What to do:
Word for word, copy the records that follow.

*** Listed entries ***

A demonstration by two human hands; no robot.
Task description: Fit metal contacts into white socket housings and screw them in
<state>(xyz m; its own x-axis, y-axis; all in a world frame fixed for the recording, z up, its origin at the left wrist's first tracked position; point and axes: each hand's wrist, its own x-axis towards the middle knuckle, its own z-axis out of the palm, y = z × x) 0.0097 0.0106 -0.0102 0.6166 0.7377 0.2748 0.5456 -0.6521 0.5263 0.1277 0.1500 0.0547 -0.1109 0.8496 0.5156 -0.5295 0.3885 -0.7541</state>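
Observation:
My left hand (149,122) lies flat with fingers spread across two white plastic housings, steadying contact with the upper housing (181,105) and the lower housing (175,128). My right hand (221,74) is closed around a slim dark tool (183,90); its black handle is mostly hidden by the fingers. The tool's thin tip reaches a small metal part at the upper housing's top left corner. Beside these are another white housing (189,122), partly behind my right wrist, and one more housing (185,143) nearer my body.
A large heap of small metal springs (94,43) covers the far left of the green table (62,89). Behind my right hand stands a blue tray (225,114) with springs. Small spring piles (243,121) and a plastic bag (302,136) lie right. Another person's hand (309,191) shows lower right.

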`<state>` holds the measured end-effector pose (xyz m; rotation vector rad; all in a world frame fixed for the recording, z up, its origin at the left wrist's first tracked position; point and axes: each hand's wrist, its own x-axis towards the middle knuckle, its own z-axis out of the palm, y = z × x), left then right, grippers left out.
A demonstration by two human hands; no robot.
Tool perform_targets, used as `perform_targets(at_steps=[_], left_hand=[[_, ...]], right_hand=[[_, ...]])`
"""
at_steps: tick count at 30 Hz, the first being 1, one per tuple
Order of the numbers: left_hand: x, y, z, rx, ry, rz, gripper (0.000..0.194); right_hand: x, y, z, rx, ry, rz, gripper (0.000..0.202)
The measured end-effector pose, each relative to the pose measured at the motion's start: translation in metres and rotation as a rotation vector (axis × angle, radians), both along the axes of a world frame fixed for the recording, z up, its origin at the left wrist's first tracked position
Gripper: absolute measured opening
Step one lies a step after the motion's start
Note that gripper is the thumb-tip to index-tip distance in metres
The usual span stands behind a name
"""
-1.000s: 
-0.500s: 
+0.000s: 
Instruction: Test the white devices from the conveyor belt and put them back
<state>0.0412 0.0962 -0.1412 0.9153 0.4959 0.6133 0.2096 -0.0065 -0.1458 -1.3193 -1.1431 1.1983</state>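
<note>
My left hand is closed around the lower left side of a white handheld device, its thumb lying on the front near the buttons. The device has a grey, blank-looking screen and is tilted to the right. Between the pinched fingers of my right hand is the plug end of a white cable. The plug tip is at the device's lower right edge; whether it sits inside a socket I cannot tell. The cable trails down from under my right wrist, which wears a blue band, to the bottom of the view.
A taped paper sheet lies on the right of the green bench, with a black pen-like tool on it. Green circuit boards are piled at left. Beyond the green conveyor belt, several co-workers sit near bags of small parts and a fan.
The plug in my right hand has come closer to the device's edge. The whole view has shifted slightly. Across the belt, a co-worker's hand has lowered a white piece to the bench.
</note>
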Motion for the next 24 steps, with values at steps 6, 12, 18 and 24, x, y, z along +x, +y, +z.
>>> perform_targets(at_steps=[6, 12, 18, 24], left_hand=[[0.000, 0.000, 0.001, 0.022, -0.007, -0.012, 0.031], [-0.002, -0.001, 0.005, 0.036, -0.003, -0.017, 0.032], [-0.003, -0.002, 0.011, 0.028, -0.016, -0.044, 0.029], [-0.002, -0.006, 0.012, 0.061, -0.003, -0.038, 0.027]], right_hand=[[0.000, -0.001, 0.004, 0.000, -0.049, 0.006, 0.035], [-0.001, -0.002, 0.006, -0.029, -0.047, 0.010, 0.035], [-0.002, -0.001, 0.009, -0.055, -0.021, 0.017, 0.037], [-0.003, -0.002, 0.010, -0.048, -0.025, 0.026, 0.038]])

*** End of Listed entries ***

Response area:
A demonstration by two human hands; no robot.
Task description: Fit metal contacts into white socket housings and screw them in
<state>(xyz m; its own x-axis, y-axis; all in a world frame fixed for the recording, z up, its origin at the left wrist's first tracked position; point and axes: each hand's wrist, its own x-axis towards the middle knuckle, its own z-axis out of the palm, y = z × x) 0.0097 0.0106 -0.0102 0.6166 0.7377 0.2748 0.5456 -0.6521 0.5263 0.1277 0.1500 0.0547 -0.1109 0.8496 0.5156 -0.5295 0.3885 -0.7541</state>
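Observation:
My left hand (149,122) lies flat with fingers spread across two white plastic housings, steadying contact with the upper housing (181,105) and the lower housing (175,128). My right hand (221,74) is closed around a slim dark tool (183,90); its black handle is mostly hidden by the fingers. The tool's thin tip reaches a small metal part at the upper housing's top left corner. Beside these are another white housing (189,122), partly behind my right wrist, and one more housing (185,143) nearer my body.
A large heap of small metal springs (94,43) covers the far left of the green table (62,89). Behind my right hand stands a blue tray (225,114) with springs. Small spring piles (243,121) and a plastic bag (302,136) lie right. Another person's hand (309,191) shows lower right.
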
`<state>` holds the measured end-effector pose (xyz m; rotation vector rad; all in a world frame fixed for the recording, z up, its origin at the left wrist's first tracked position; point and axes: each hand's wrist, its own x-axis towards the middle knuckle, its own z-axis out of the palm, y = z × x), left then right, grippers left out.
A demonstration by two human hands; no robot.
Tool perform_targets, used as `perform_targets(at_steps=[_], left_hand=[[_, ...]], right_hand=[[_, ...]])`
"""
at_steps: tick count at 30 Hz, the first being 1, one per tuple
Order of the numbers: left_hand: x, y, z, rx, ry, rz, gripper (0.000..0.194); right_hand: x, y, z, rx, ry, rz, gripper (0.000..0.202)
The measured end-effector pose, each relative to the pose measured at the motion's start: translation in metres and rotation as a rotation vector (axis × angle, radians), both along the axes of a world frame fixed for the recording, z up, its origin at the left wrist's first tracked position
Gripper: absolute measured opening
Step one lies a step after the motion's start
Note that gripper is the thumb-tip to index-tip distance in metres
The usual span stands behind a name
"""
-1.000s: 
-0.500s: 
+0.000s: 
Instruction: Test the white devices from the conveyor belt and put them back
<state>0.0412 0.0962 -0.1412 0.9153 0.4959 0.6133 0.2096 -0.0065 -0.1458 -1.3193 -1.1431 1.1983</state>
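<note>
My left hand is closed around the lower left side of a white handheld device, its thumb lying on the front near the buttons. The device has a grey, blank-looking screen and is tilted to the right. Between the pinched fingers of my right hand is the plug end of a white cable. The plug tip is at the device's lower right edge; whether it sits inside a socket I cannot tell. The cable trails down from under my right wrist, which wears a blue band, to the bottom of the view.
A taped paper sheet lies on the right of the green bench, with a black pen-like tool on it. Green circuit boards are piled at left. Beyond the green conveyor belt, several co-workers sit near bags of small parts and a fan.
The plug in my right hand has come closer to the device's edge. The whole view has shifted slightly. Across the belt, a co-worker's hand has lowered a white piece to the bench.
</note>
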Motion for the next 24 steps, with values at steps 6, 12, 18 and 24, x, y, z along +x, +y, +z.
>>> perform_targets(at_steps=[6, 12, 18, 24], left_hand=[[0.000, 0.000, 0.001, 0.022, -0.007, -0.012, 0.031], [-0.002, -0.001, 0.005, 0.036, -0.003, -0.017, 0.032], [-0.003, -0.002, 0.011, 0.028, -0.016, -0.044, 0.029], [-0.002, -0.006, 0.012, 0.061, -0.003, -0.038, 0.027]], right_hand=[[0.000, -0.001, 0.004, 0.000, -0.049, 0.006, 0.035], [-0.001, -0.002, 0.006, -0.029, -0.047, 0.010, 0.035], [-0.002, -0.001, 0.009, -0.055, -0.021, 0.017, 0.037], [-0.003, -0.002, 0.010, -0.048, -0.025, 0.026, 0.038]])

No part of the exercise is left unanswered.